- [PROBLEM TO WORK ON]:
Lines to restate from the data below: from the one containing "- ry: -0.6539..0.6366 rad" to the one containing "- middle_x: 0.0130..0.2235", both included. Give them again exactly, and only them.

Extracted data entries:
===============

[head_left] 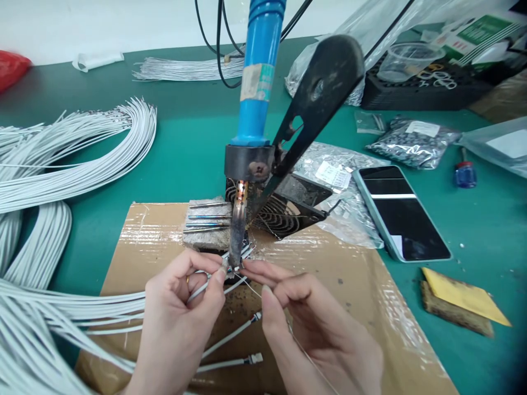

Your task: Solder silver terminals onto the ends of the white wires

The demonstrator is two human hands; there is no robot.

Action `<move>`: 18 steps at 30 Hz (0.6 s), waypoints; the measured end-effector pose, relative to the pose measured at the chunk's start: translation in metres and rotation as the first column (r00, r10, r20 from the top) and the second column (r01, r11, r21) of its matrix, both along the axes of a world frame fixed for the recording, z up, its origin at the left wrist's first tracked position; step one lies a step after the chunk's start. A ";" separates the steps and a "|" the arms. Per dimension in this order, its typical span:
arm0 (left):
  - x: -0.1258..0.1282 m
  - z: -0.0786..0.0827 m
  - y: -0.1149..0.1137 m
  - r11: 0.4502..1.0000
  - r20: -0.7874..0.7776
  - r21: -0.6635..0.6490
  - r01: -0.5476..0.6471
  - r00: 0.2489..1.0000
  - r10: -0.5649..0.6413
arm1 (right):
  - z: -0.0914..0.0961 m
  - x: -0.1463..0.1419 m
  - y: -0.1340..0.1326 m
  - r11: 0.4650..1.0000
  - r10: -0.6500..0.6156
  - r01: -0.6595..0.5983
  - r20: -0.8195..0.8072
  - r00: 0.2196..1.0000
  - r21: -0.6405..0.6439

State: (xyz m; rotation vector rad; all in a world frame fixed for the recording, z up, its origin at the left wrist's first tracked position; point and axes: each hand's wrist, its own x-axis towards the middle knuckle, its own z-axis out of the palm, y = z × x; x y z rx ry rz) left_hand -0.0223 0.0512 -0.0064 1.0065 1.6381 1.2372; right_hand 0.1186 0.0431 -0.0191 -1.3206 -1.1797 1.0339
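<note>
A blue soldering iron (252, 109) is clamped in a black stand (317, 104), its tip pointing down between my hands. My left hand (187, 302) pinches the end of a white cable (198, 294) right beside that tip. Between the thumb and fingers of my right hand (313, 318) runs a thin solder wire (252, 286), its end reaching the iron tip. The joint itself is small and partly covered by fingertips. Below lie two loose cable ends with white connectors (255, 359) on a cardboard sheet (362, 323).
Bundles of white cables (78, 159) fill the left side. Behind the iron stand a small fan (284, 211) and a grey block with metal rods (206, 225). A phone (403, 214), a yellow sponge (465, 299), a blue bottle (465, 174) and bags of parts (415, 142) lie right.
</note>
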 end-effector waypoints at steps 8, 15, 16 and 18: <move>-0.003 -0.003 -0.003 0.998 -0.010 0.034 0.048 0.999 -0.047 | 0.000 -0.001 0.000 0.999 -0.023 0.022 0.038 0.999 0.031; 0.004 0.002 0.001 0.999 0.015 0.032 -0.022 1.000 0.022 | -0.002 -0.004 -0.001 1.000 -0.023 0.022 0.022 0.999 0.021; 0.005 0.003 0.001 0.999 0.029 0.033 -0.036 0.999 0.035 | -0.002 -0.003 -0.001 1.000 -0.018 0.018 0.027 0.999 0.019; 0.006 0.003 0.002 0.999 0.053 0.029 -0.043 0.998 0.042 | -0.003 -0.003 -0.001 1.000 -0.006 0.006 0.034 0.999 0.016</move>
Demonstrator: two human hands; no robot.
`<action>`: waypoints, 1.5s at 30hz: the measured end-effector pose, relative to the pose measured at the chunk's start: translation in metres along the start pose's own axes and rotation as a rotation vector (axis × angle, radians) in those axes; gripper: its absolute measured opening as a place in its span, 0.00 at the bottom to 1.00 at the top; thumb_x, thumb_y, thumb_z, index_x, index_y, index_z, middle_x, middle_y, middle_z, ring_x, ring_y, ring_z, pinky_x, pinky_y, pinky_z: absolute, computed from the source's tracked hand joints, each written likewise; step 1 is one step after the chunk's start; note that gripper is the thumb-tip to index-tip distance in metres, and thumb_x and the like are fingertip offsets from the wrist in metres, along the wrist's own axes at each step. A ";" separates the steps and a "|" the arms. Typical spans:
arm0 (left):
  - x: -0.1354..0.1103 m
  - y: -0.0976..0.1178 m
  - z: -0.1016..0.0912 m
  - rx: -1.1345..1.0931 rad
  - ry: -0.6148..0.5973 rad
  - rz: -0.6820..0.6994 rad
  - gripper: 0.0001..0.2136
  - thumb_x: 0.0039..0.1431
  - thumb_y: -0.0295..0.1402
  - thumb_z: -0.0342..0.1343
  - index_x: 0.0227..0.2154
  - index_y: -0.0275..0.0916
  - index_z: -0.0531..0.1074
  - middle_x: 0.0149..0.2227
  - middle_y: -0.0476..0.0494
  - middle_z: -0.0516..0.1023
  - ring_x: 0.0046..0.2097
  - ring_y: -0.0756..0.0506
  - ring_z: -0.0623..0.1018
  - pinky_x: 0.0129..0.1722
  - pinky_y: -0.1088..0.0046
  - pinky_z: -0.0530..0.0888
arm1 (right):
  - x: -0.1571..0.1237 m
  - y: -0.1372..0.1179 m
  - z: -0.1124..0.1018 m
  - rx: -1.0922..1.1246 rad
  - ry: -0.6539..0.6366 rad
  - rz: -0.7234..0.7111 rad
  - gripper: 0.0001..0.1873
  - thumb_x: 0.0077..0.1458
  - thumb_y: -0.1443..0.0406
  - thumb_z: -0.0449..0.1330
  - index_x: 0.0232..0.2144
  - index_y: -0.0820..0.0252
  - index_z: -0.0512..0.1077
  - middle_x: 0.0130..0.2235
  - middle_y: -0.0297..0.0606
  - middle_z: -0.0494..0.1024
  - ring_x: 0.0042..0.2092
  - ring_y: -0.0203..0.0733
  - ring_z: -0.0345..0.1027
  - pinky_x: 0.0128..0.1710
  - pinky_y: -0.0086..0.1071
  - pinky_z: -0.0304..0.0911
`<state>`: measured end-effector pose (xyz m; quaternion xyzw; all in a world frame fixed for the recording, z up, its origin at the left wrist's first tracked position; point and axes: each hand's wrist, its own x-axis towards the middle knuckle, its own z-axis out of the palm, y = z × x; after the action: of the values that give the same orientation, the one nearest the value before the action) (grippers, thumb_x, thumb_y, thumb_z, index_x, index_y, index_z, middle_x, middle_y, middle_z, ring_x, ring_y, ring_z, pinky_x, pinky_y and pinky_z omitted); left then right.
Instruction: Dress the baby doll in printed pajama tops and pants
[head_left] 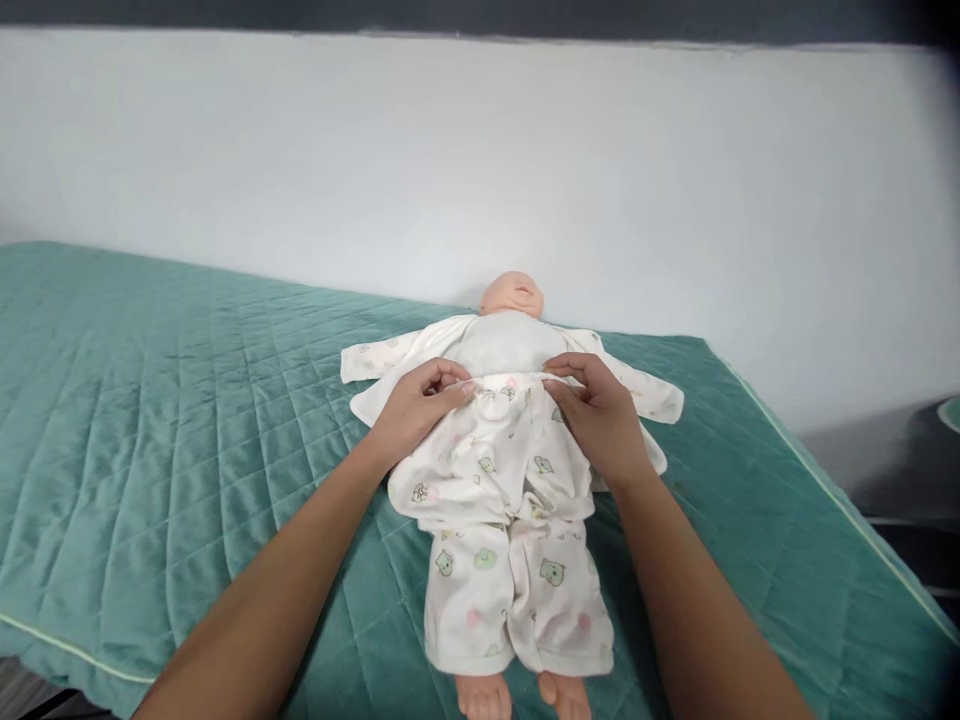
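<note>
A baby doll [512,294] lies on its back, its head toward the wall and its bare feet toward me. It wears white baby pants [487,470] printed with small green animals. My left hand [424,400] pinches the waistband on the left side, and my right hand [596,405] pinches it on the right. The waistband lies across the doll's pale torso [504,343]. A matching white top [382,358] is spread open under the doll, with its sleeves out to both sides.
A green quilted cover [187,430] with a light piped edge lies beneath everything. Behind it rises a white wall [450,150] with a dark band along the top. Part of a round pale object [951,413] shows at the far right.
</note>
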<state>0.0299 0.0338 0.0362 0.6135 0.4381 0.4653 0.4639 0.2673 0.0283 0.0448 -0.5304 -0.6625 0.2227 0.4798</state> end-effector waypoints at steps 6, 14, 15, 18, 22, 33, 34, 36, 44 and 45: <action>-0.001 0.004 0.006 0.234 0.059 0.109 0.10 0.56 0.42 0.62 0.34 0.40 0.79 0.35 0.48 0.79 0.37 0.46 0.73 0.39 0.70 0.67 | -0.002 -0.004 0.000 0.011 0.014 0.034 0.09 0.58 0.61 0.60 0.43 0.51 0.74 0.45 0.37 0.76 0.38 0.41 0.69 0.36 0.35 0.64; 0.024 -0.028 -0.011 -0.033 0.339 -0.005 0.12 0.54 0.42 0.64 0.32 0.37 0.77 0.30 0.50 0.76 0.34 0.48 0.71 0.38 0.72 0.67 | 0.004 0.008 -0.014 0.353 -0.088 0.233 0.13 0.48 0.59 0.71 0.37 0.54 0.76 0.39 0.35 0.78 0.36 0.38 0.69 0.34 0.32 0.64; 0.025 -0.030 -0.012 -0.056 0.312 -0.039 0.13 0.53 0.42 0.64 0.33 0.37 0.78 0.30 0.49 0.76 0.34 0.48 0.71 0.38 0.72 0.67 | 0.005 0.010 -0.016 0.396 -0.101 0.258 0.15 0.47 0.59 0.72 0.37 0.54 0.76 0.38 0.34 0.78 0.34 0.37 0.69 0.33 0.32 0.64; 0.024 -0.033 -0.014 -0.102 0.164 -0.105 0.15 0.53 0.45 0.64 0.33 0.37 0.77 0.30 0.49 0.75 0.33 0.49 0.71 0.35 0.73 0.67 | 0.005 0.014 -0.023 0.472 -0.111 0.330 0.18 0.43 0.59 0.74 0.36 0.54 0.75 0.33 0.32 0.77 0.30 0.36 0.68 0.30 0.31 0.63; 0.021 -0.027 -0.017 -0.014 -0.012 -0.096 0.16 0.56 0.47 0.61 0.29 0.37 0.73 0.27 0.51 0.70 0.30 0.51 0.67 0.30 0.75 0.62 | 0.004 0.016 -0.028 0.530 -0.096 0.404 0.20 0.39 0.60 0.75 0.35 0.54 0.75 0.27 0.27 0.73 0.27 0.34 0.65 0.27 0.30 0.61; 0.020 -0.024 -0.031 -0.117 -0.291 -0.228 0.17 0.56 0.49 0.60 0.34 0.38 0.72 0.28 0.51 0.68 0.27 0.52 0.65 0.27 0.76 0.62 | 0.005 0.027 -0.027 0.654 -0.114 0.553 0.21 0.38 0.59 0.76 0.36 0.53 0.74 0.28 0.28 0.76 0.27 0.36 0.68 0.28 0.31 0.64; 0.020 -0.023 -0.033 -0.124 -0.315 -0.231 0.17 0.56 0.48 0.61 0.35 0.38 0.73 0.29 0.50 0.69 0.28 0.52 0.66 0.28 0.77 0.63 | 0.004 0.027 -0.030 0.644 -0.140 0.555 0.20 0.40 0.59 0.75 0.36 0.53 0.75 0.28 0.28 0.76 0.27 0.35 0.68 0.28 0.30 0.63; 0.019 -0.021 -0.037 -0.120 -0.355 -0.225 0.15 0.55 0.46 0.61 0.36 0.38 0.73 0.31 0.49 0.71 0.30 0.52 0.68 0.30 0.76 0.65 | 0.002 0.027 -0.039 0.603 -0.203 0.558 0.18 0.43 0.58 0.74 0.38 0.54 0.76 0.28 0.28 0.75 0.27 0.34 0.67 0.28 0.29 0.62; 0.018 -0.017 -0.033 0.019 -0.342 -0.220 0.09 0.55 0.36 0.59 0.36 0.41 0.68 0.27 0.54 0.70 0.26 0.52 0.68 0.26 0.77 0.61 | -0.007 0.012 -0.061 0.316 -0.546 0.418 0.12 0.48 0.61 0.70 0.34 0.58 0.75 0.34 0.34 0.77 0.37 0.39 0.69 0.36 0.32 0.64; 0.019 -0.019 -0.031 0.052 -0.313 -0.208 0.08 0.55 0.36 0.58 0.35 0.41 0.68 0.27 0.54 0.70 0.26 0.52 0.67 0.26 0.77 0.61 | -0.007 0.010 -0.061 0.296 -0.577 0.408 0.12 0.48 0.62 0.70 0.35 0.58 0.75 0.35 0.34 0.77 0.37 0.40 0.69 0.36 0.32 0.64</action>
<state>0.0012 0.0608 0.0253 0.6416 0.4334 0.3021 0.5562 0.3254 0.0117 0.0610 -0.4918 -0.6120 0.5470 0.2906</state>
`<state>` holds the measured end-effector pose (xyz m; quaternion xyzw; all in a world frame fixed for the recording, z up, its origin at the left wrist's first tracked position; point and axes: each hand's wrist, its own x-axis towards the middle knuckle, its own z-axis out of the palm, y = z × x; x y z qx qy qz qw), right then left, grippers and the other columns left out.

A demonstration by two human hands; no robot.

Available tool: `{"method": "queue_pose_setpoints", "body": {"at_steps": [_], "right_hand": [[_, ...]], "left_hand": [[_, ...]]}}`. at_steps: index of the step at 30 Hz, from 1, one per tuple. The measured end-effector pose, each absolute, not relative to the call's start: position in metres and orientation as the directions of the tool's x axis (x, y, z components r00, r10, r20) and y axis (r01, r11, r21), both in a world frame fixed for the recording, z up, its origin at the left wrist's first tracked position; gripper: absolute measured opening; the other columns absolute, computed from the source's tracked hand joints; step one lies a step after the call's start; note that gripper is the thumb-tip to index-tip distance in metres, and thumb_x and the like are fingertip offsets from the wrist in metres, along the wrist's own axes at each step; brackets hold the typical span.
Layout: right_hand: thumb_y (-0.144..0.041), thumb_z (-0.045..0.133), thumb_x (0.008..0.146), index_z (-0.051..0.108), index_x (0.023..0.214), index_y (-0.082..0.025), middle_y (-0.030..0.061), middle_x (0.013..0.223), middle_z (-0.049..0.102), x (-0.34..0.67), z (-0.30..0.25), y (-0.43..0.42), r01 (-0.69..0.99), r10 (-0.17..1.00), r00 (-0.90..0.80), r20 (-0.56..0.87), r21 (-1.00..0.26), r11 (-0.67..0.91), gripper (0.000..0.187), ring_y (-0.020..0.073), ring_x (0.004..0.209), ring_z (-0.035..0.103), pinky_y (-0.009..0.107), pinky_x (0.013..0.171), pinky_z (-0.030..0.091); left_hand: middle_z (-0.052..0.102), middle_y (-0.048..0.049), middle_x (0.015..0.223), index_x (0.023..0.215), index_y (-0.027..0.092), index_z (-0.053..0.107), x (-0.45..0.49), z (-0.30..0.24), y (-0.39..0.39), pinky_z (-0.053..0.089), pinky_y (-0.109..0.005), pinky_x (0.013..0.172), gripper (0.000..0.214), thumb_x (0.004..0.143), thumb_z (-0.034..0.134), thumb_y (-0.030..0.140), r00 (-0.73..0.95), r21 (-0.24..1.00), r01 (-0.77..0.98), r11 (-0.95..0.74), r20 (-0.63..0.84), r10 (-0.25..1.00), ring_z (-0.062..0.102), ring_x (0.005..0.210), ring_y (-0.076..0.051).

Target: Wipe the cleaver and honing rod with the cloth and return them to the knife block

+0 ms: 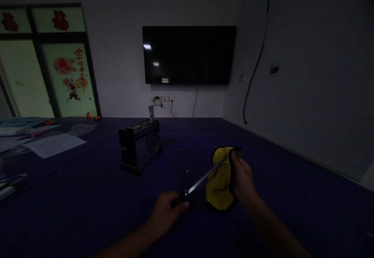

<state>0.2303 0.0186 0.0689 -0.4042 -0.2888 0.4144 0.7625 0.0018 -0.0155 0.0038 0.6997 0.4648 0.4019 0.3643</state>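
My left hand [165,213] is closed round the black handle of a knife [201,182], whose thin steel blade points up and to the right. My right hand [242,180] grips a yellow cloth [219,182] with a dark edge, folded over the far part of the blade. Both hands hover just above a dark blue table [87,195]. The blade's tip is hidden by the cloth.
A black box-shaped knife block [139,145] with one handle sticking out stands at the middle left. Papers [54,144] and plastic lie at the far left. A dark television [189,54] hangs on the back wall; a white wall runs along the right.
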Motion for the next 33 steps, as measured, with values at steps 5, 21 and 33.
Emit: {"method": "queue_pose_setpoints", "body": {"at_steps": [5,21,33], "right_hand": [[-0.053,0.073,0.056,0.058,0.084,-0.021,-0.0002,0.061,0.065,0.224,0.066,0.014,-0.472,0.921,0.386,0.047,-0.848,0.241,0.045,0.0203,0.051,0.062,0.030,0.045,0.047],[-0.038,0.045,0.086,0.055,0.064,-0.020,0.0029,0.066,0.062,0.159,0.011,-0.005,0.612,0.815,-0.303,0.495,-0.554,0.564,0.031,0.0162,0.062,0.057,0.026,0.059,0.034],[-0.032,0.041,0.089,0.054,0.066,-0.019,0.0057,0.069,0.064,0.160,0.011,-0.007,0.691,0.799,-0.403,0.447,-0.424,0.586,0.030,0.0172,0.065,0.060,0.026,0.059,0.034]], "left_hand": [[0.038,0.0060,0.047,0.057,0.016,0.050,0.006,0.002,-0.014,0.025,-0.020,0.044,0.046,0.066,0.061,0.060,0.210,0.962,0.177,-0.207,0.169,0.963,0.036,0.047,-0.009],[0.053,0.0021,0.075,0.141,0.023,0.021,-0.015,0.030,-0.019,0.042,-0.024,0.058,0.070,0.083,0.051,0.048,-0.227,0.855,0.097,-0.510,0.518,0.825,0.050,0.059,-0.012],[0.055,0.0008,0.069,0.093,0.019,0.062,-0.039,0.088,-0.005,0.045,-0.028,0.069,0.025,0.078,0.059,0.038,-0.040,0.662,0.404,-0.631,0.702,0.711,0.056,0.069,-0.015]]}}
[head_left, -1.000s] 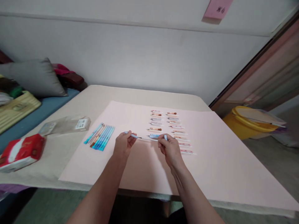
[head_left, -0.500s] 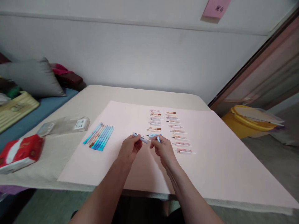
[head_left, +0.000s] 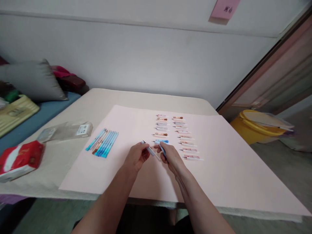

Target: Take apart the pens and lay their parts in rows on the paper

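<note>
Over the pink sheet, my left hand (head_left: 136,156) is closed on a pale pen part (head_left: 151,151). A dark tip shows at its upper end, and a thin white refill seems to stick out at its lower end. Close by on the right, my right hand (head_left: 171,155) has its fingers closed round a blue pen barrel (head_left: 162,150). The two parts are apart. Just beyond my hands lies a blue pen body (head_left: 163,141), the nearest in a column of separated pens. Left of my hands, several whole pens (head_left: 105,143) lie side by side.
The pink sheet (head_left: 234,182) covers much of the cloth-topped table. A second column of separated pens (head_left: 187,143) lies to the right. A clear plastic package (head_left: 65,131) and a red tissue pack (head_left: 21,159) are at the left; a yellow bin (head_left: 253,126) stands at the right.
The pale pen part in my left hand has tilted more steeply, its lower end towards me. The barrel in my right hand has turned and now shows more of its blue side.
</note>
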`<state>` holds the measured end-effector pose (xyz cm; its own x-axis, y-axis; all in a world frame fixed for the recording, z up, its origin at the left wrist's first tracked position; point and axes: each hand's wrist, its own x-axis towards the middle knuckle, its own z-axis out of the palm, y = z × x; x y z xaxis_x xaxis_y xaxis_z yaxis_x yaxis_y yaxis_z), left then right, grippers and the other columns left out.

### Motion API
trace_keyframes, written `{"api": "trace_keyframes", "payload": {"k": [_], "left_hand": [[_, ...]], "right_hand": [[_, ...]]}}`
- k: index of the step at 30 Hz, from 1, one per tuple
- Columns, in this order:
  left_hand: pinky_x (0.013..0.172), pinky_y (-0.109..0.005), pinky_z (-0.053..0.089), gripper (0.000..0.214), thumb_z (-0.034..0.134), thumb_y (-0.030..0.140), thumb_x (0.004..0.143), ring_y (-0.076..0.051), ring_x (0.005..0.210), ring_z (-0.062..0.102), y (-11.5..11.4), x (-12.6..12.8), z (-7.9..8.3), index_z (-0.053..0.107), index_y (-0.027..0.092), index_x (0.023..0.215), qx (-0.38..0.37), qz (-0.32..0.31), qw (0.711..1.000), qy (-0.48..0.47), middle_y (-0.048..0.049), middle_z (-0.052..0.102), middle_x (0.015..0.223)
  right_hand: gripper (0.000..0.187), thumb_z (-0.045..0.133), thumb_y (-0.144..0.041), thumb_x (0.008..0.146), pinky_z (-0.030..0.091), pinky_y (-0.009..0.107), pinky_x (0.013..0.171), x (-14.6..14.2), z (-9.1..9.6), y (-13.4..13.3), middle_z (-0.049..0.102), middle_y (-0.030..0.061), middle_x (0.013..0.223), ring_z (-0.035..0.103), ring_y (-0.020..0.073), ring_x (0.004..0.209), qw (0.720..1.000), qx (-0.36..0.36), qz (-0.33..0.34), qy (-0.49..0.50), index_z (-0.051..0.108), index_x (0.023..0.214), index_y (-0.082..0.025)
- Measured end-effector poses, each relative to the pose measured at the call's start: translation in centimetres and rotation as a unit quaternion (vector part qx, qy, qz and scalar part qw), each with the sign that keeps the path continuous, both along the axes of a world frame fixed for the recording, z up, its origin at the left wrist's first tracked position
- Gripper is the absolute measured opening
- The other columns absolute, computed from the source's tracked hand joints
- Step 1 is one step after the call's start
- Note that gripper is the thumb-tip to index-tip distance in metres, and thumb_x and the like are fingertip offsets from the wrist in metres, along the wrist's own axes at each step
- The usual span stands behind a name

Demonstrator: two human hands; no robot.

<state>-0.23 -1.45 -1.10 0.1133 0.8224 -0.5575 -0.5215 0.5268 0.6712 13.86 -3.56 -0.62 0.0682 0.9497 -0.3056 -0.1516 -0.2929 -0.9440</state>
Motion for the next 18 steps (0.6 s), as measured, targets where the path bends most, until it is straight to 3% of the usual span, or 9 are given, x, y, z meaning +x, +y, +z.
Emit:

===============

- [EXPECTED ANSWER]:
  - ry: -0.6539..0.6366 rad
  - rz: -0.7234..0.7111 rad
  - gripper: 0.0001..0.1873
  - thumb_x: 0.0077..0.1458
  - thumb_y: -0.1443..0.0406
  - thumb_z: -0.0449..0.1330
  - index_x: 0.0232..0.2144
  - index_y: -0.0820..0.0252
  - index_z: -0.0512..0.1077
  - middle_x: 0.0130..0.2235

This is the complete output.